"Commencer par le soir", c'est élire l'hiver saison première. Troquer la droite du temps contre l'infini de la sphère et écrire jusqu'à la dernière page, comme Cocteau sur la dalle: "Je débute". Françoise Lison-Leroy fait la nique au temps qui fuit et lance dans le ciel de la pensée des éclairs de poésie métaphysique. François Jacqmin, l'Unique, savait écouter le silence du bourgeon.
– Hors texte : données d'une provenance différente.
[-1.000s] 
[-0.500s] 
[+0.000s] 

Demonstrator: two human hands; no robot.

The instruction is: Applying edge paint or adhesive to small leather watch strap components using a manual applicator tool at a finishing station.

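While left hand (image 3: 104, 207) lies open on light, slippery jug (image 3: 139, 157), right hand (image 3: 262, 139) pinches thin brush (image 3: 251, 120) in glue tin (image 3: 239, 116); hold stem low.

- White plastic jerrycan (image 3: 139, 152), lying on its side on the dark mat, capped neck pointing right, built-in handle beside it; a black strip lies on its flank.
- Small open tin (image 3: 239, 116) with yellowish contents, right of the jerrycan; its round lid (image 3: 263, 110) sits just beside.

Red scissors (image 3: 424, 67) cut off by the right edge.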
Françoise Lison-Leroy se met, elle aussi, à entendre le bouton silencieux.

Pascal Goffaux, RTBF, in "Le carnet et les instants", janvier 2003

Françoise Lison-Leroy est née au Pays des Collines, en Belgique, entre une école rurale et un grand paysage. Elle habite à Blandain (Tournai) et participe aux pages culturelles du journal L'Avenir - Le Courrier de l'Escaut.

Poète, elle a publié une trentaine de recueils. De "La mie de terre est bonne" (1983) à "Le silence a grandi" (2015), elle tente de dire la même petite chose, neuve, essentielle, qui a toute sa ferveur.
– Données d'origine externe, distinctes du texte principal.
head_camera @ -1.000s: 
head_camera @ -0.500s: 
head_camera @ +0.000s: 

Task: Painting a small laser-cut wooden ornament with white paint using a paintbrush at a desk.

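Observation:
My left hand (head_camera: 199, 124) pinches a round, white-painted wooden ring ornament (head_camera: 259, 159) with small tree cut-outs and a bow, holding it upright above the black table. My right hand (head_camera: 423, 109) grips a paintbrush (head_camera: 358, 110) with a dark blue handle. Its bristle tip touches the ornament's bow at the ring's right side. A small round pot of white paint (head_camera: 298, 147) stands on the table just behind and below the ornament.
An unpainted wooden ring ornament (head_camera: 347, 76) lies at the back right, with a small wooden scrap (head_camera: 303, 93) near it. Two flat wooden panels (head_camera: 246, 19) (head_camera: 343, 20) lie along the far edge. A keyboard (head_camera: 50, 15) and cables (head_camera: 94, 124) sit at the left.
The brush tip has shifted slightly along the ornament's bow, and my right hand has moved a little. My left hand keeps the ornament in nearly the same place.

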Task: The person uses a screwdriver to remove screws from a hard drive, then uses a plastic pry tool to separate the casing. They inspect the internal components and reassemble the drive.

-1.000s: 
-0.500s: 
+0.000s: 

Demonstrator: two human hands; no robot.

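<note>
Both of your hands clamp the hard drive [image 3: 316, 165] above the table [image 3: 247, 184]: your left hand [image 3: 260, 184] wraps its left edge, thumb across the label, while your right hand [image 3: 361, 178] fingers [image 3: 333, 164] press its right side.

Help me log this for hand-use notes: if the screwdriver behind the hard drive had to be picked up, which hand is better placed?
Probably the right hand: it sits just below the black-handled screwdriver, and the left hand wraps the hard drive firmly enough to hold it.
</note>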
Ses récents ouvrages sont édités chez Esperluète, Rougerie, Luce Wilquin, L'Âne qui butine, Les Déjeuners sur l'herbe.

"Le silence a grandi" (éditions Rougerie) a reçu, le 15 mai 2017, à Bruxelles, le prix triennal de poésie de la Communauté française. Il recevra, en automne 2017, à Paris, le prix du poème en prose Louis-Guillaume.